Das „Kino“ im Haus in „Insiders“ während ein enthüllender Clip die Anwesenden einweiht.

Was sonst in Réunion Shows und im Paratext von Reality TV passiert, wird hier zum entscheidenden Spielmacher. Als Feedbackschleife gießen die Clips Öl in die lodernden zwischenmenschlichen Feuer. Die Abwesenheit regulierenden Personen wie Moderator:innen oder Studio-Publikum lässt Raum für große (und laute) Gefühlsausbrüche. In dem Bewusstsein, dass die Welt das alles schon live gesehen hat, während man selbst von bloß acht Anwesenden schmachvoll hintergangen wurde zeigen so manche Kandidat:innen ein beachtliches Repertoire an Schimpfworten, die dank Netflix in 9 Sprachen synchronisiert und 32 Sprachen untertitelt wurden.
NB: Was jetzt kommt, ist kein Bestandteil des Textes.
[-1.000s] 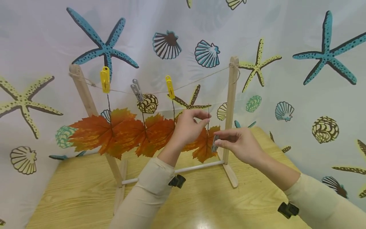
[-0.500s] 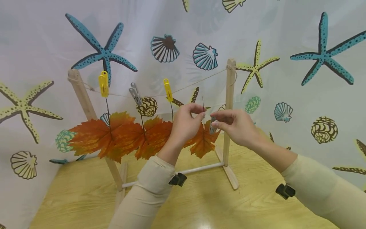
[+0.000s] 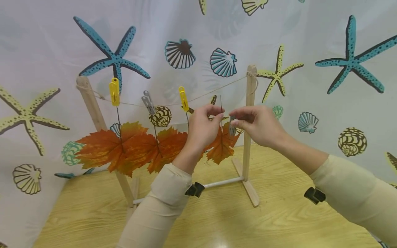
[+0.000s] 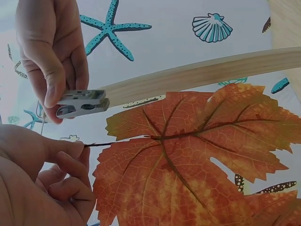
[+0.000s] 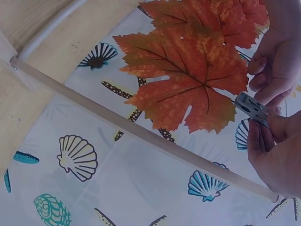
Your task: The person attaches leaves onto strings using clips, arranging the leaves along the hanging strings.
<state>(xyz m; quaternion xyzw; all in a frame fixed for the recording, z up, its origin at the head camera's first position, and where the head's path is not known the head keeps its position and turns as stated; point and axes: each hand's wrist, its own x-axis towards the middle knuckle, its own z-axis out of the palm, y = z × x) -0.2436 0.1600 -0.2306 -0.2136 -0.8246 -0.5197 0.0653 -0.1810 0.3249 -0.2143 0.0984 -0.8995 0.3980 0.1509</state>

Im Guardian schreibt Yomi Adegoke  “in many ways, Insiders could have worked as a serious documentary about just how inorganic such contests have become.”  

The calls are coming from inside the house

Schlußendlich ist diese Form des Matrjoschka-Settings einer Reality-Show interessant, da es die Zusehenden gleichzeitig in- und exkludiert. Das Versprechen, “Insider” sein oder werden zu können, während alle notwendigen Informationen nur nach und nach zur Verfügung gestellt werden, schwebt als Figur des Entzugs über der gesamten Sendung. Die Sendung doppelt dieses Prinzip durch den Kinosaal mit den enthüllenden Clips, was die Kandidat:innen zu Zusehenden ihrer selbst macht. Die Verweigerung von nachvollziehbaren Spielregeln, sowohl für die Kandidat:innen als auch die Zusehenden, erhält einen Schwebezustand aufrecht, der als besondere Form der ‘suspense’-Erzeugung gelesen werden könnte. Wer schlussendlich gewinnt ist fast egal, zumal der Abstimmungsprozess willkürlich erscheint und wenig Gewicht hat. Doch der anschließende Cliffhanger für die zweite Staffel setzt Kandidatin Laura unmittelbar als Insiderin – und die Zusehenden als in diesen Twist eingeweiht. So ist Insiders eine Reflexion über das Fernsehen, sowohl die Produktion als auch die Tätigkeit, während es zugleich ein fortlaufendes Spiel von Eingeweihtsein, Zugangsbedingungen und Innen und Außen unter hierarchischen Bedingungen ist.